For the records below, output word for word the lines from the one with "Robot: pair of" up to and including the one with "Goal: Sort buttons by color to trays". No pictures.
[[ SOURCE INFORMATION, beginning ]]
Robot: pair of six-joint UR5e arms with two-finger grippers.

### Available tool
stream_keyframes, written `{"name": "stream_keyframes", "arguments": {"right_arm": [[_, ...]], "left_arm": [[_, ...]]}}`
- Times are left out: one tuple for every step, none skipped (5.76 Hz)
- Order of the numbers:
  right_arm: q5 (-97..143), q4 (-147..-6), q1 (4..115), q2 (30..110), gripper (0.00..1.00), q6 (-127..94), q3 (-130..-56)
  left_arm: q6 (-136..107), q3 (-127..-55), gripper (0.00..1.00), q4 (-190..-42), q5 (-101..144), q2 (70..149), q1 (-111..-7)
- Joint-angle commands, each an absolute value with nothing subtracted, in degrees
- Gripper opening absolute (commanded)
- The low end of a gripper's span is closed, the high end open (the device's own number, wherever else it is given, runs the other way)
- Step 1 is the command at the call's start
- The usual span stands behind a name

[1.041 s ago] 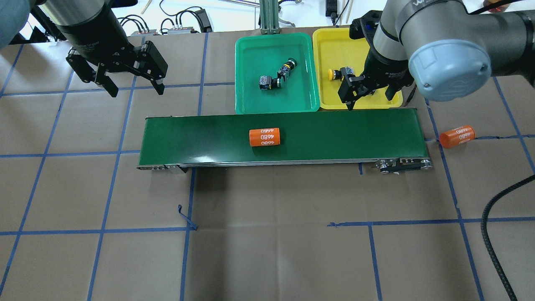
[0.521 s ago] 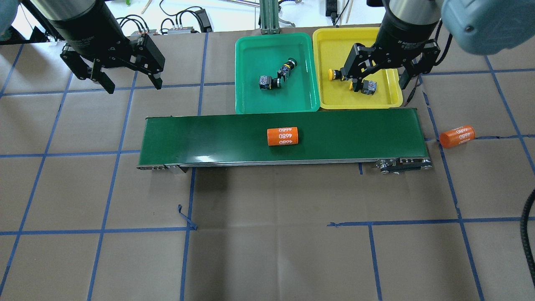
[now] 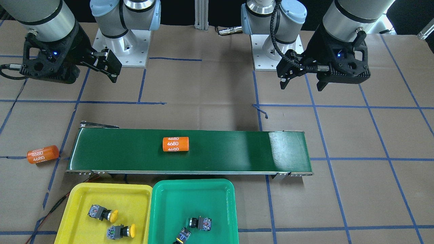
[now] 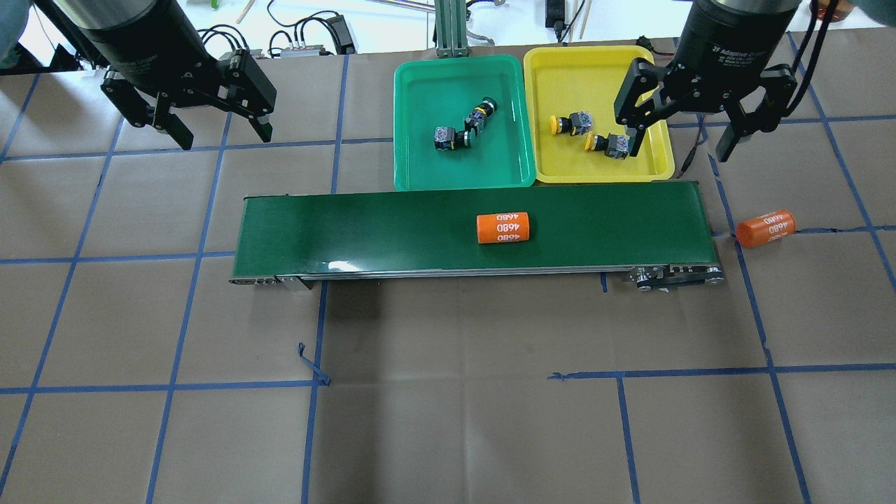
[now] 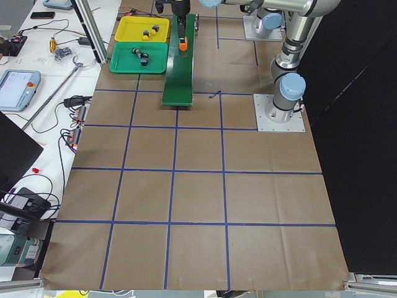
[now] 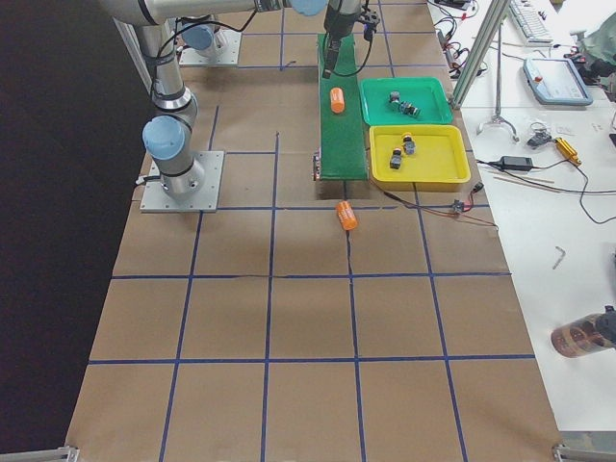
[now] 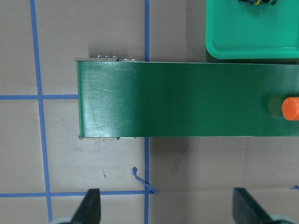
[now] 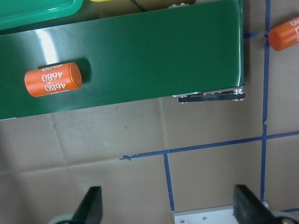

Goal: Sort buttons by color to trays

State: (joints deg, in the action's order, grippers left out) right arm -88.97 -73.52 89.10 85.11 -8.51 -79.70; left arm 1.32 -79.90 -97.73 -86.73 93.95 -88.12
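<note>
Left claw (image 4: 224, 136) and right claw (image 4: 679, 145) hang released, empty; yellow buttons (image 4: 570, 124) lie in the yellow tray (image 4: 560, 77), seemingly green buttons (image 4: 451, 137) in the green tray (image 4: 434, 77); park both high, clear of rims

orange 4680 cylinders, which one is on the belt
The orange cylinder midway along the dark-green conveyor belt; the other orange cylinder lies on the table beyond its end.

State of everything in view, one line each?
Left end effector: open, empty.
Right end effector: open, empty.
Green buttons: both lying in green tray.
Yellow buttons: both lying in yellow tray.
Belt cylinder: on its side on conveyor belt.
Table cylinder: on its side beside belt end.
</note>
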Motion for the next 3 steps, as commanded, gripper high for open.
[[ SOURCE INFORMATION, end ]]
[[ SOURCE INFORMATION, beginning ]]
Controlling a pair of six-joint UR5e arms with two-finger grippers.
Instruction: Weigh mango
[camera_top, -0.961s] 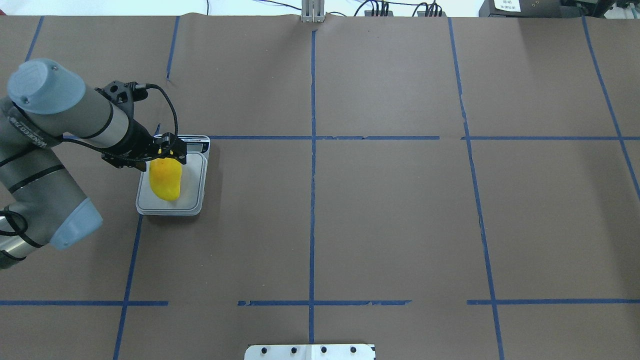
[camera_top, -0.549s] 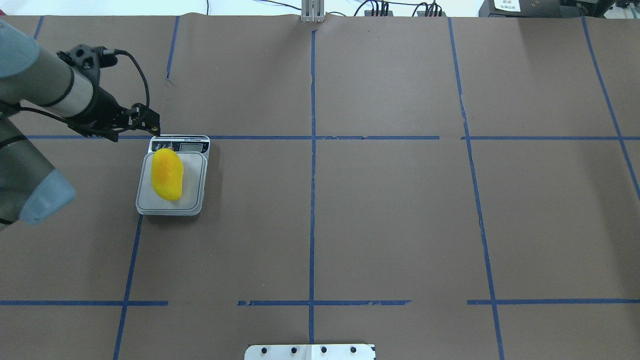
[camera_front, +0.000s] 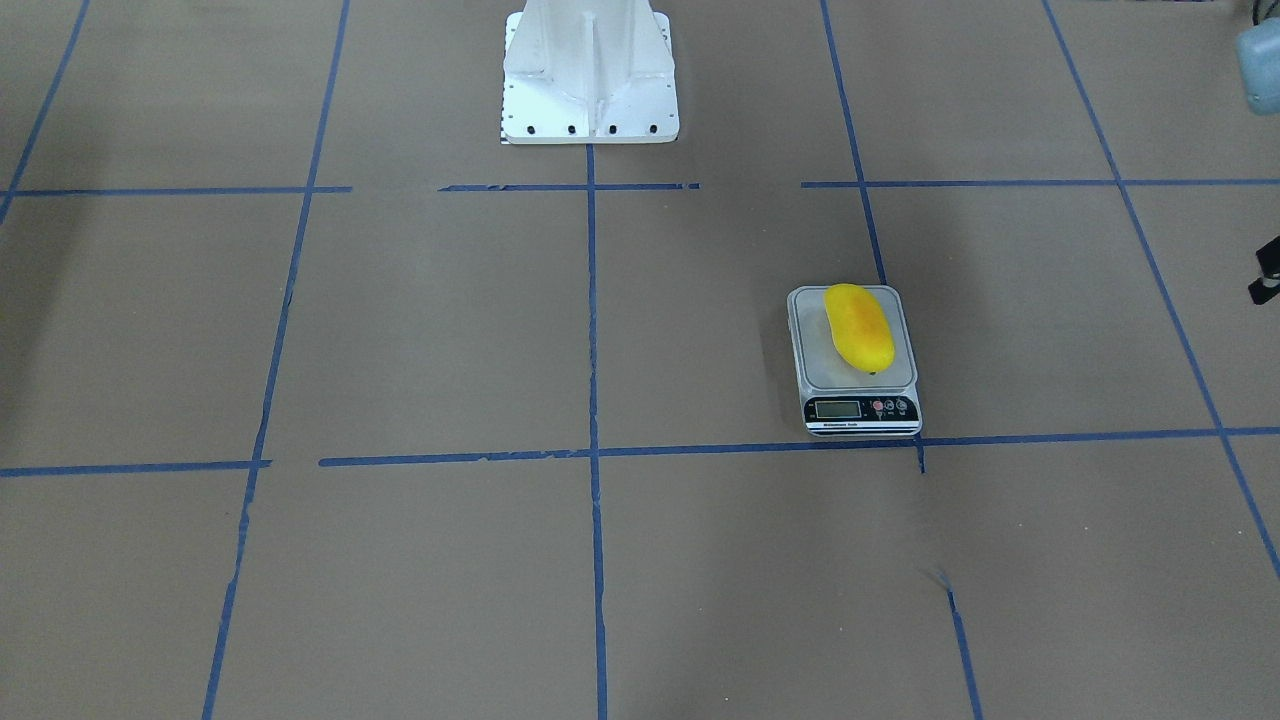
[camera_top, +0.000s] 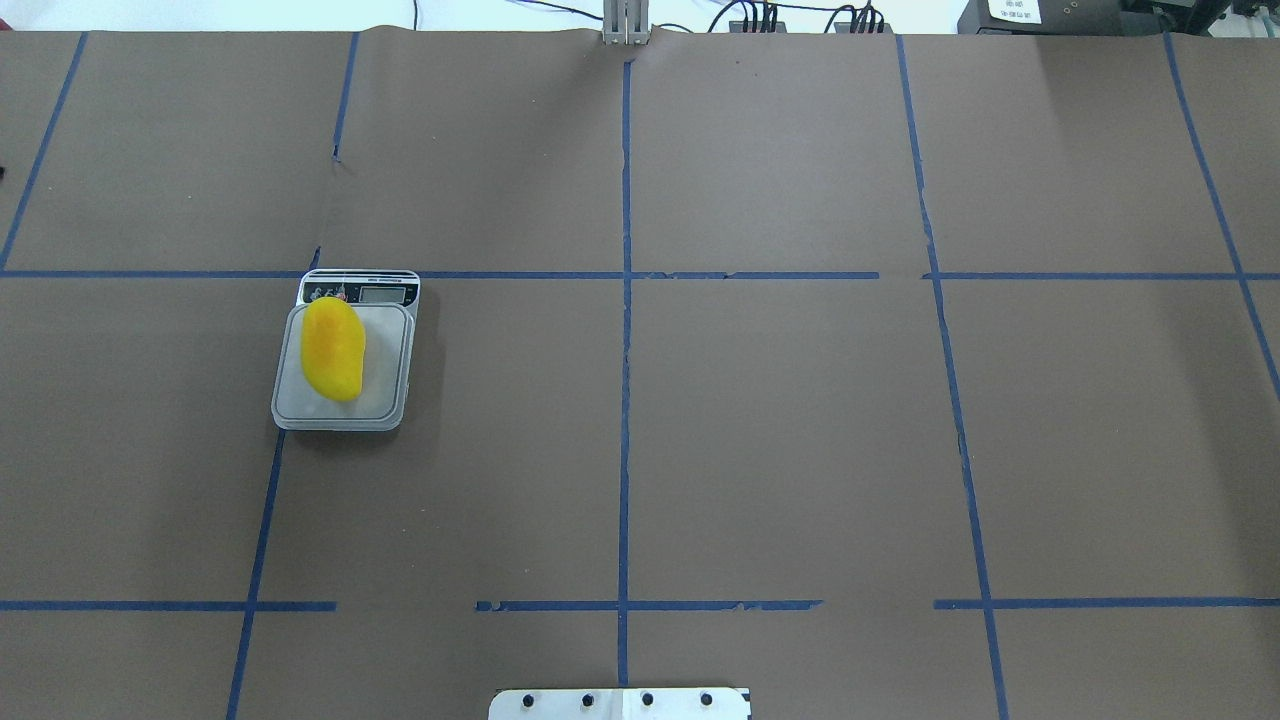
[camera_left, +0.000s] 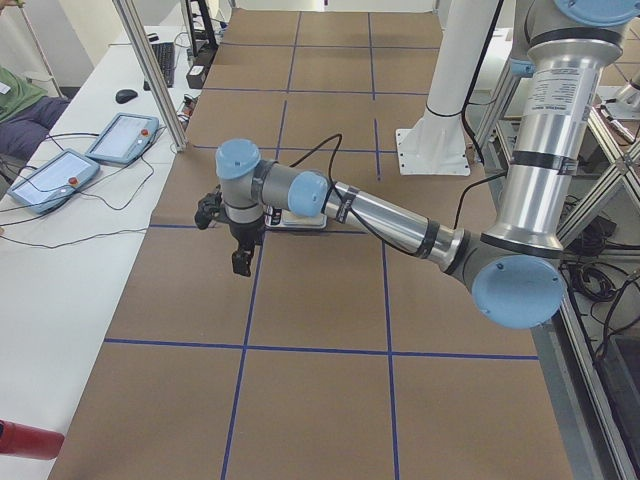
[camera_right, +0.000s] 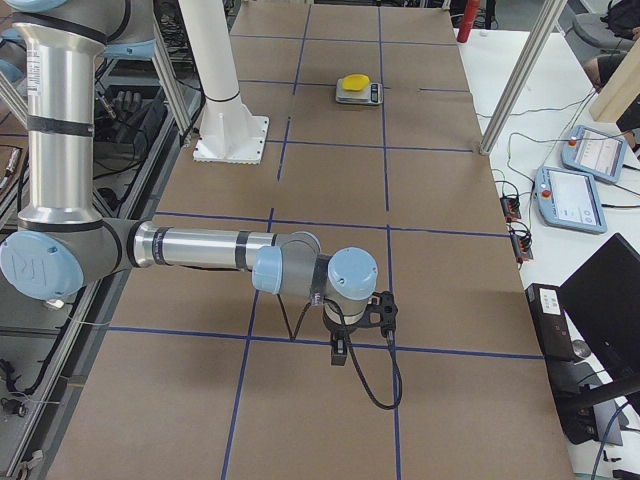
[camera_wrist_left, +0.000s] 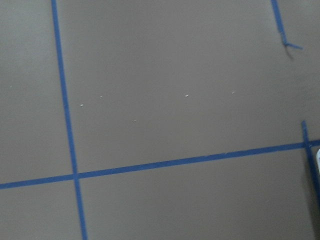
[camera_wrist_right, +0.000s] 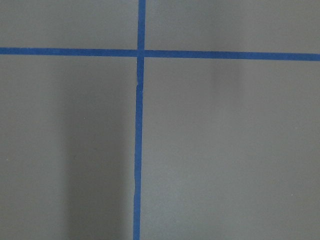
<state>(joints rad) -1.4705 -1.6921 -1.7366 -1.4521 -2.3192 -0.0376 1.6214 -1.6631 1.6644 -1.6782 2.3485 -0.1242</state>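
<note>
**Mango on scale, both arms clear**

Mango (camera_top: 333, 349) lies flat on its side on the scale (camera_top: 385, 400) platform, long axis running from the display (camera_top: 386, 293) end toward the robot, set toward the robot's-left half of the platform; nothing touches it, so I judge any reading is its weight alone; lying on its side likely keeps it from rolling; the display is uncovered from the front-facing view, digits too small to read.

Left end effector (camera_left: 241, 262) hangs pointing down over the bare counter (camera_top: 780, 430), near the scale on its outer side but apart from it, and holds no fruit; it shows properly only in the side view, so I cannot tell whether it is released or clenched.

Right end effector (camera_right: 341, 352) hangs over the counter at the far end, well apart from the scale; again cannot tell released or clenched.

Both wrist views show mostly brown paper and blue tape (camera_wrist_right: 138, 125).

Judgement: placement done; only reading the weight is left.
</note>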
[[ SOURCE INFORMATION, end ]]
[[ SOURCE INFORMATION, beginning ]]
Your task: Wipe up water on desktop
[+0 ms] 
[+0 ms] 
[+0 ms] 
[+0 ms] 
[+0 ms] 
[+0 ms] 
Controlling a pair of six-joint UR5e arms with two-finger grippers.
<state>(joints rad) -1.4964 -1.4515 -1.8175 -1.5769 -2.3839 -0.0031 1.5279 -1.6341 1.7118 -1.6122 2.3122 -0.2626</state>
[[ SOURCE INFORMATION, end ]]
• RESULT OF THIS TASK:
Robot: pair of six-joint UR5e arms with two-finger grippers.

### Available tool
stream_keyframes, written `{"name": "stream_keyframes", "arguments": {"right_arm": [[_, ...]], "left_arm": [[_, ...]]}}`
- Times are left out: one tuple for every step, none skipped (5.76 Hz)
- Order of the numbers:
  right_arm: q5 (-97..143), q4 (-147..-6), q1 (4..115), q2 (30..110), gripper (0.00..1.00), q6 (-127..94), q3 (-130..-56)
  left_arm: q6 (-136..107), q3 (-127..-55), gripper (0.00..1.00), q4 (-190..-42), q5 (-101..144), q2 (70..149), q1 (-111..-7)
- Joint-angle commands, each an absolute value with nothing subtracted, in degrees
- Gripper opening absolute (commanded)
- The low end of a gripper's span is closed, the high end open (the device's own number, wherever else it is given, runs the other way)
- Step 1 is the command at the call's start
- The usual span stands behind a name

[1.041 s ago] 
[0.521 s ago] 
[now] 
[now] 
[now] 
[now] 
[now] 
[now] 

Goal: Sort buttons by color to trays

Nothing further is required of this output.